PROBLEM DESCRIPTION — Look through the lines below; wherever the word "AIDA" appears, copy that line.

(Stored items from a collection)
%%

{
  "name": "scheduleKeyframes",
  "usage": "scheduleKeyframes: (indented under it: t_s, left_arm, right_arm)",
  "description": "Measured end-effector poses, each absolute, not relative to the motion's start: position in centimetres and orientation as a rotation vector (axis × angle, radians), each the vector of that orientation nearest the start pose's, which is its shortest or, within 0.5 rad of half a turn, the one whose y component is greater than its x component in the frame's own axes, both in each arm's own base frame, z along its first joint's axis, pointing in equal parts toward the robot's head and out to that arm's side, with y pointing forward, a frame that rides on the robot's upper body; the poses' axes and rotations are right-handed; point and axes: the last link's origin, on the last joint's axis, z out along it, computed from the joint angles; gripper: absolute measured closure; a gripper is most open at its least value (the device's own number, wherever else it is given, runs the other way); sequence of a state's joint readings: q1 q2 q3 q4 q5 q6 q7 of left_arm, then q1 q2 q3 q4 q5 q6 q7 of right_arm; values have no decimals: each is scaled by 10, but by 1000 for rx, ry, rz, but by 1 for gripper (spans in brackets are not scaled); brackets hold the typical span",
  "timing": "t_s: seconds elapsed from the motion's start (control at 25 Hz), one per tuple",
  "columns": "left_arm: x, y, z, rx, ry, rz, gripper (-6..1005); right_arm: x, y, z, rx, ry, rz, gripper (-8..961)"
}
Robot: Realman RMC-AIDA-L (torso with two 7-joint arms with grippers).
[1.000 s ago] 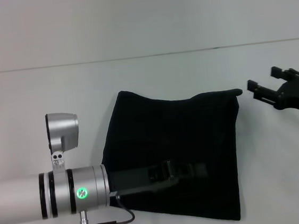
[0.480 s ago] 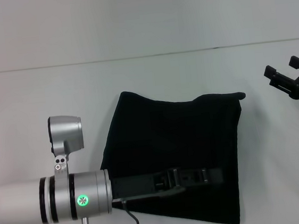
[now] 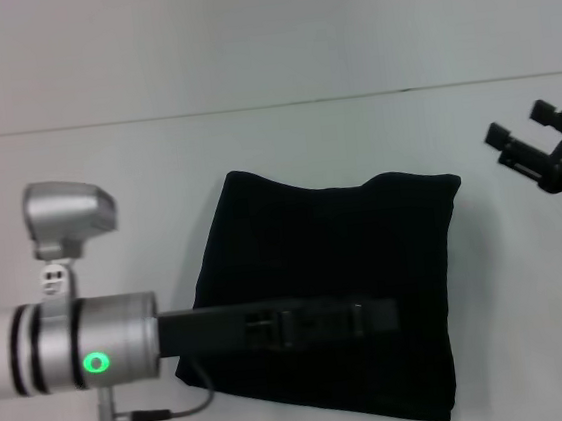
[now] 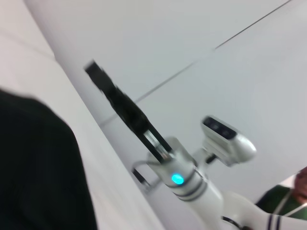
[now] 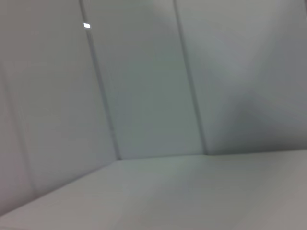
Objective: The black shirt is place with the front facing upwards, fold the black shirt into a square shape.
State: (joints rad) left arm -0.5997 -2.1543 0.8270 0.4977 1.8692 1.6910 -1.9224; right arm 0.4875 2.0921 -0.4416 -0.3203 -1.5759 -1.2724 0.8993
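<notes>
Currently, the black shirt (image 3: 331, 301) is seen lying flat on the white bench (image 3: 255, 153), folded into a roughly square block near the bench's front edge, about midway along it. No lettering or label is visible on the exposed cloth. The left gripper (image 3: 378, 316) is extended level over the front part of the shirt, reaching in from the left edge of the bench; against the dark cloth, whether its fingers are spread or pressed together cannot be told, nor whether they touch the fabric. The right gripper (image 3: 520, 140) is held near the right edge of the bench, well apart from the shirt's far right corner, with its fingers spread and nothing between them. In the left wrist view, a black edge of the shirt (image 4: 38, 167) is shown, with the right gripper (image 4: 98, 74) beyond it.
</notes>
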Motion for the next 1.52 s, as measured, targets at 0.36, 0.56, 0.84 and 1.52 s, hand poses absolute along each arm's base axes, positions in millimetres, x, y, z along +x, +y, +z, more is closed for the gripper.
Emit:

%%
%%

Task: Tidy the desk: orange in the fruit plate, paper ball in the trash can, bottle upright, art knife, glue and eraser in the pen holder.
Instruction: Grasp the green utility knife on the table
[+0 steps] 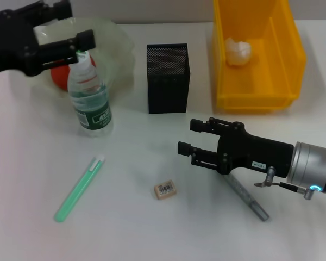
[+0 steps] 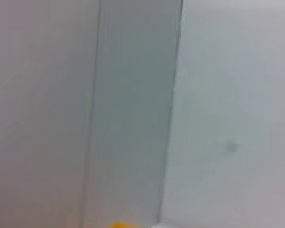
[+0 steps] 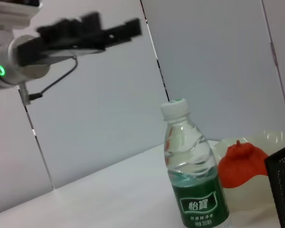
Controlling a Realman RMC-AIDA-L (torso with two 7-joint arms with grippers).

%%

SOLUTION BELOW —
Robot: Realman RMC-AIDA-L (torso with two 7-joint arms with grippers).
Controlling a Realman RMC-AIDA-L (torso with two 7-joint arms with grippers).

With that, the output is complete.